• What you have to do:
Copy every line of the material below exactly.

BEGIN Information provided

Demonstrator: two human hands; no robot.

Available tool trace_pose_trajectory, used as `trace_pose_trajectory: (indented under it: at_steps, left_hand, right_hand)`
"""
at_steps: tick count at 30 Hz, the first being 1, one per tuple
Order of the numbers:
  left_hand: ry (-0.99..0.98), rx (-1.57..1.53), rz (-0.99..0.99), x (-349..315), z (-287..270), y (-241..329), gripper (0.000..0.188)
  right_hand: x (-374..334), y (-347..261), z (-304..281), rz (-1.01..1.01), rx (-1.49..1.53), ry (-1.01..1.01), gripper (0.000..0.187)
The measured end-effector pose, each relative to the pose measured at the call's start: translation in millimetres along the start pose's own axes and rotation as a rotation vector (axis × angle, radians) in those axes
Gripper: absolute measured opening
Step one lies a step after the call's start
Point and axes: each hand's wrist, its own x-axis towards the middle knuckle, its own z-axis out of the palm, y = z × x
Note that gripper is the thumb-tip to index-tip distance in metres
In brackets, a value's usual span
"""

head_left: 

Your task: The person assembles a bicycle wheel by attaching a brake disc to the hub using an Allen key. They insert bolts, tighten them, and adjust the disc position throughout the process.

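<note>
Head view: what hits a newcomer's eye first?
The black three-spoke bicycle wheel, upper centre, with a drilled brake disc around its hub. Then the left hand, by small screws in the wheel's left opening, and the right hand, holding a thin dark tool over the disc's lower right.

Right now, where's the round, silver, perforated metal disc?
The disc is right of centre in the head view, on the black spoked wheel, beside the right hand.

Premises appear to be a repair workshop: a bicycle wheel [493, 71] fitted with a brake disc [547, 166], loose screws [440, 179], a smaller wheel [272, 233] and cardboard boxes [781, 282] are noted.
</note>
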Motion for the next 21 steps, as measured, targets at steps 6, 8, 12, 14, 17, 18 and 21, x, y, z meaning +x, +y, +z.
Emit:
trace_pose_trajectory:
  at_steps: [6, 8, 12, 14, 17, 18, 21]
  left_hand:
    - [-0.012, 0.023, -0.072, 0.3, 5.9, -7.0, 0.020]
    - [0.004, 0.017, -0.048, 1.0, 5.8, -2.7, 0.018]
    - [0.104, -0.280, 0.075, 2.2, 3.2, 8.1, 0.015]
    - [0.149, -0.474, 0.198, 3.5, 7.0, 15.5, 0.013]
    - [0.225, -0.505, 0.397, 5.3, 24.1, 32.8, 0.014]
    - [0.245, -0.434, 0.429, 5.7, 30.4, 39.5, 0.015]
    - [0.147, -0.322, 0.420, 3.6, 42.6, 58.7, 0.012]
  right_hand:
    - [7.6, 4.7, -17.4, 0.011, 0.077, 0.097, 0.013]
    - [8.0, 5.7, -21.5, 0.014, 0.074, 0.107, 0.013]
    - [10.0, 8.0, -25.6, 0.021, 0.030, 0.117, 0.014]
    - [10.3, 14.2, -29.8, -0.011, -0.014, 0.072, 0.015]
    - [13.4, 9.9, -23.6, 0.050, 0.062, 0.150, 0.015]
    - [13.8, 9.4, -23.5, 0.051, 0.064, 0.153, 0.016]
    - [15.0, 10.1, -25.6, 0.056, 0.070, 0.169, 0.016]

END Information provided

• Response to the task:
Demonstrator: two human hands; no robot.

Available tool trace_pose_trajectory, used as `trace_pose_trajectory: (indented under it: at_steps, left_hand, right_hand)`
"""
at_steps: tick count at 30 Hz, the first being 1, one per tuple
Order of the numbers:
  left_hand: ry (-0.99..0.98), rx (-1.57..1.53), rz (-0.99..0.99), x (-349..315), z (-287..270), y (-241..329), gripper (0.000..0.188)
  right_hand: x (-374..334), y (-347..261), z (-304..281), rz (-1.01..1.01), rx (-1.49..1.53), ry (-1.01..1.01), gripper (0.000..0.187)
The measured end-effector pose, each relative to the pose measured at the call's start: translation in millimetres along the start pose's own axes and rotation as a rotation vector (axis × angle, radians) in those axes
Gripper: absolute measured opening
Step one lies a step after the call's start
Point and axes: each hand's wrist, its own x-axis towards the middle knuckle, its own z-axis out of the palm, y = z × x
Note that gripper is the thumb-tip to index-tip distance in metres
In brackets, a value's usual span
"""

head_left: 

Your task: The person assembles a bicycle wheel by attaching a brake disc to the hub using an Allen key. They insert bolts, tighten them, and adjust the disc position throughout the process.

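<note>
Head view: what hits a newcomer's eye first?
The black three-spoke bicycle wheel, upper centre, with a drilled brake disc around its hub. Then the left hand, by small screws in the wheel's left opening, and the right hand, holding a thin dark tool over the disc's lower right.

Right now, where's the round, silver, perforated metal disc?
The disc is right of centre in the head view, on the black spoked wheel, beside the right hand.

Premises appear to be a repair workshop: a bicycle wheel [493, 71] fitted with a brake disc [547, 166], loose screws [440, 179], a smaller wheel [272, 233] and cardboard boxes [781, 282] are noted.
</note>
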Motion for the next 21 steps, as measured, targets at steps 6, 8, 12, 14, 17, 18 and 21, x, y, z meaning +x, +y, +z.
Emit:
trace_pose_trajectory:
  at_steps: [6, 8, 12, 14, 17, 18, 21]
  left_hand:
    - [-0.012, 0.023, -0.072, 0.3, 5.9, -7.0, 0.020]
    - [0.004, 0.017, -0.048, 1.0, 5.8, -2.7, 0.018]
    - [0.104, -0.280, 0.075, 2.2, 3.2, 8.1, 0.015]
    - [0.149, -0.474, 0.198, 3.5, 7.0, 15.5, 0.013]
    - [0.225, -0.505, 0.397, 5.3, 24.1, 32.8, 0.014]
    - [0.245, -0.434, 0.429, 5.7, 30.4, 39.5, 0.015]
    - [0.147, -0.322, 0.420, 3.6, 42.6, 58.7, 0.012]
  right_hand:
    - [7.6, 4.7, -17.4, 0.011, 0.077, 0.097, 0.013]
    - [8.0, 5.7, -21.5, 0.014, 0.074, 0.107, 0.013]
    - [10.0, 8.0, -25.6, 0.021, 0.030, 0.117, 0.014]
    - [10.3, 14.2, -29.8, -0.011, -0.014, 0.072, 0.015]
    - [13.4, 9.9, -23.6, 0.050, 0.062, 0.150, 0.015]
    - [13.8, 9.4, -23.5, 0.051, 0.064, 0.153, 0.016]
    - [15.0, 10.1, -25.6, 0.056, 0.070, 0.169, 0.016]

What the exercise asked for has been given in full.